Additional considerations: s 60CC(3)

  1. Section 60CC(3) then sets out additional considerations the Court must consider when determining a child’s best interests. Given my finding that the father poses an unacceptable risk of harm to the children, few of the section 60CC(3) considerations are particularly weighty.

Views of the children and factors underlying those views

Nature of the children’s relationship with each parent and other significant persons

  1. The mother described C as the father’s favourite to the Family Consultant who reported that the mother “indicated a general sense of unease and scepticism about their relationship, although she did not articulate this”.  The father also described to the Family Consultant that he had a close relationship with C.  The Family Consultant also reports that the father “appeared” to understand that C remains somewhat fearful of him because she overheard his threats to kill the mother and the children.  C told the Family Consultant that she got along “really well” with her father before her parents separated but said “he really frightened” her when he said he would get a gun and shoot the children and her mother.  When interviewed in April 2016 C said she would not like to spend time with her father overnight.

  2. The mother told the Family Consultant that C is the most oppositional of the three children in relation to the father.  The father also described C as oppositional and told the Family Consultant that she is like the mother when she was younger.  C told the Family Consultant that she enjoys spending time with her father and does not think she and her siblings require supervision.  On occasions C has not wanted to spend supervised time with her father, and was not required to do so.  C told the Family Consultant that she would be happy to spend overnight time with her father every second weekend and during the school holidays (as he proposes).

  3. The mother told the Family Consultant that E had spent a lot more time at home with the father than the other children when he was younger which was also confirmed by the father.  E told the Family Consultant that he likes visiting his father and would like to see him more.  He also told the Family Consultant that he would like [the parenting arrangements] to be “fair”.

  4. The Family Consultant expressed the opinion that if the court determines that the children are to spend no time with their father they are likely to be unhappy initially as they have established relationships with their father. 

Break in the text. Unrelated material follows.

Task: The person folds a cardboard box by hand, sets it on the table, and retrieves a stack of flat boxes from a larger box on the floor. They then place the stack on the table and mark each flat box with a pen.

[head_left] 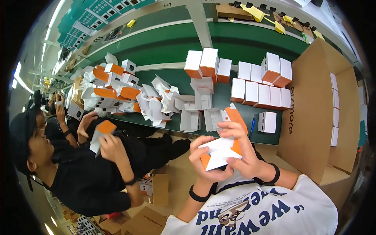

  5. I am of the view that the children have an established relationship with the father and each have expressed the view that they want this relationship to continue by spending time with him.  In the circumstances of this case where the most salient and determinative consideration is the need to protect the children from harm and where I have found that the father poses an unacceptable risk of harm to them, I attach no weight to the views of the children notwithstanding their age in determining the parenting application.

Extent to which each of the parents have taken or failed to take the opportunity to participate in long-term decision making regarding the children and to spend time and/or communicate with the children

  1. When the parents’ relationship was intact it appeared that each of them jointly made the important decisions relating to long term issues and since separation all such decisions have been made by the mother alone.  The father agrees that it is in the best interest of the children for the mother to hold sole parental responsibility for them and the focus of his proposal relates to orders that provide for him to spend time with and communicate with the children. 

  2. The father has been diligent in seeking to spend time with the children since separation.  Although his attempts to do this by engaging with C on two occasions on her way to school were ill advised, he then sought orders with respect to spending time with his children in the appropriate manner.  Ultimately, he spent time with the children for 18 months supervised by a private supervision agency up until the final hearing.

  3. This is not a weighty consideration in this parenting application. 

Likely effect of change in the children’s circumstances

  1. The children’s circumstances changed at the end of the final hearing when the father agreed to orders suspending his supervised time with them.  He did not however, abandon his application and seeks to spend substantial and significant time with them his proposed orders. 

  2. The orders proposed by the mother and supported by the ICL will bring about a significant change in the children’s circumstances in that it will all but sever the children’s relationship with their father for the balance of their childhood.  Having regard to the established relationship between the children and the father and the views they express about wishing to continue to spend time with him it is likely that they will be initially unhappy as the Family Consultant opines.  She also expresses the view that it is likely that the children will each seek a relationship with their father once they are adults.  Once again this is also not a weighty consideration in the particular circumstances of this case.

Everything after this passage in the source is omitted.